Exercise requirements =
Work out how many lines of the listing hold the string "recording", then answer with that number and nothing else.

Source material =
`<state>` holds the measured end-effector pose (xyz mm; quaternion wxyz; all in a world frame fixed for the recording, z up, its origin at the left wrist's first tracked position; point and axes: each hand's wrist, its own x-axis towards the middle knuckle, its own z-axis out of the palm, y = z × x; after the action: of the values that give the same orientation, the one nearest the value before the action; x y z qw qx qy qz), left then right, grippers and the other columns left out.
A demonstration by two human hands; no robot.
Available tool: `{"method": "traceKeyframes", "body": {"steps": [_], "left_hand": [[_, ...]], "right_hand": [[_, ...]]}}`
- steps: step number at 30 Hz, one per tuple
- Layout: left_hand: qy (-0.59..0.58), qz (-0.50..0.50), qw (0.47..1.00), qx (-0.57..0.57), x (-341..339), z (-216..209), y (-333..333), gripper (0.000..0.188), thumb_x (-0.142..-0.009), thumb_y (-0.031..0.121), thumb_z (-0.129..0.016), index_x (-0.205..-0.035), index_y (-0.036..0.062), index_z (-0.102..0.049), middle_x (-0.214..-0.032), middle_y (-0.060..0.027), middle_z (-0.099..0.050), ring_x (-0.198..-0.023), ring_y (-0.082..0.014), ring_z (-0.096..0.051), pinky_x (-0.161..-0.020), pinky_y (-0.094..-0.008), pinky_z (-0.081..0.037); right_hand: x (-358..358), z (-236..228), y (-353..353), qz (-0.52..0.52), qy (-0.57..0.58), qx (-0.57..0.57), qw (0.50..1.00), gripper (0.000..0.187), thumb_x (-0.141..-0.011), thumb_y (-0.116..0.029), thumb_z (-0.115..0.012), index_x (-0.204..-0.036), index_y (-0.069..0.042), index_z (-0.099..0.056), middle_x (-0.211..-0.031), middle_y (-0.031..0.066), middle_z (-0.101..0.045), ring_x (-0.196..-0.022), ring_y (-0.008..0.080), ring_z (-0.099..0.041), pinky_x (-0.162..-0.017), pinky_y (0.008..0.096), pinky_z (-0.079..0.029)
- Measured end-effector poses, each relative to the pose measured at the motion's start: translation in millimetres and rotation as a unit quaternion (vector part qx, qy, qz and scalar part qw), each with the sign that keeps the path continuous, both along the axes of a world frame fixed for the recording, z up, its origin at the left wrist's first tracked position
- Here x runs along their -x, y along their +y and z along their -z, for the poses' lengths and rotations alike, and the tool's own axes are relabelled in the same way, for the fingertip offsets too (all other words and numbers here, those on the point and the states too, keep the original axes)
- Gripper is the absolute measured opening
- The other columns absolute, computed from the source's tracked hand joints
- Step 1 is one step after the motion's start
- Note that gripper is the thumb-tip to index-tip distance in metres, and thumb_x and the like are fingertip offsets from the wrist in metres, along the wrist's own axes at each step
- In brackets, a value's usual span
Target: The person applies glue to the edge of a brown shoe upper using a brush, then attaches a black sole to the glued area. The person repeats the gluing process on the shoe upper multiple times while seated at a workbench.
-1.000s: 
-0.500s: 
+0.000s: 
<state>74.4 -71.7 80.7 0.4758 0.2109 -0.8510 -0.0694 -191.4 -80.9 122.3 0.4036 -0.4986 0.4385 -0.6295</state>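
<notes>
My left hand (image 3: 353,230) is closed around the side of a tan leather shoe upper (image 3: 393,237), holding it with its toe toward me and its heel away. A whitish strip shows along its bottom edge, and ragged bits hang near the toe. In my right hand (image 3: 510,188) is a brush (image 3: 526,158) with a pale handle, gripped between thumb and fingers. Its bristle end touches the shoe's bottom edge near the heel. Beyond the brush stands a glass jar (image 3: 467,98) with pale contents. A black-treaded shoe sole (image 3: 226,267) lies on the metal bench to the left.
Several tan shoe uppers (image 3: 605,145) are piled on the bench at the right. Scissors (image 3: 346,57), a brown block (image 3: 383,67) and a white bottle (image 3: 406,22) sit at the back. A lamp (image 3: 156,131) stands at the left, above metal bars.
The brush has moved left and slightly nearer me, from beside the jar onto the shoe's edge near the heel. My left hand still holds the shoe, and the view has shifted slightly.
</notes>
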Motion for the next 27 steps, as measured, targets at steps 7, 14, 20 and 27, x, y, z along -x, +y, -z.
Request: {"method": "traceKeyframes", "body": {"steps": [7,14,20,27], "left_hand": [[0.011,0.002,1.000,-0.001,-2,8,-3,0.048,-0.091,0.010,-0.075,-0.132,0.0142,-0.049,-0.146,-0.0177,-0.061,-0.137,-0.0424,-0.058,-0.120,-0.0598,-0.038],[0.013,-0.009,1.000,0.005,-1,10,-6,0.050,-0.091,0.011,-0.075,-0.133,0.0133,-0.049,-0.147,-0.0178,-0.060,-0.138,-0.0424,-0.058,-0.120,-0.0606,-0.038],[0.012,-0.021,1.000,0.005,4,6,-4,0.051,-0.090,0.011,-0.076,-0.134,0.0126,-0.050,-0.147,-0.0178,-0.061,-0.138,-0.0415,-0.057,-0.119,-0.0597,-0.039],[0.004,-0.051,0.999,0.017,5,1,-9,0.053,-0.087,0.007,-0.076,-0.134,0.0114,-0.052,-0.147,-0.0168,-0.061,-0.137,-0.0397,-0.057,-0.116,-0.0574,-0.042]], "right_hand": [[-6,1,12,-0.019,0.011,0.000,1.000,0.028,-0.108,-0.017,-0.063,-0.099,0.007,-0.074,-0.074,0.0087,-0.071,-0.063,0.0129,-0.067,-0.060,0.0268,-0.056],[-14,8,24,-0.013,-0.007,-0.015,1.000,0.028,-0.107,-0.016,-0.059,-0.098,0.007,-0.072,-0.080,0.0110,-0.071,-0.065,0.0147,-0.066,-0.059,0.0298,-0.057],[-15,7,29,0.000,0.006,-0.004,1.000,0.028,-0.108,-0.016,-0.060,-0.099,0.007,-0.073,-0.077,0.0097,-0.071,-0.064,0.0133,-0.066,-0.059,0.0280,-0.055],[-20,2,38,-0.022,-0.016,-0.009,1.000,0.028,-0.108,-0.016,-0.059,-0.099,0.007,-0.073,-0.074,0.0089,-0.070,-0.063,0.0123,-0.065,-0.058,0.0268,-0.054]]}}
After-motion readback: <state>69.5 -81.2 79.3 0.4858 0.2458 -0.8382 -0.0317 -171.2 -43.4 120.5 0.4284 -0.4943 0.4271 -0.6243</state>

Answer space =
2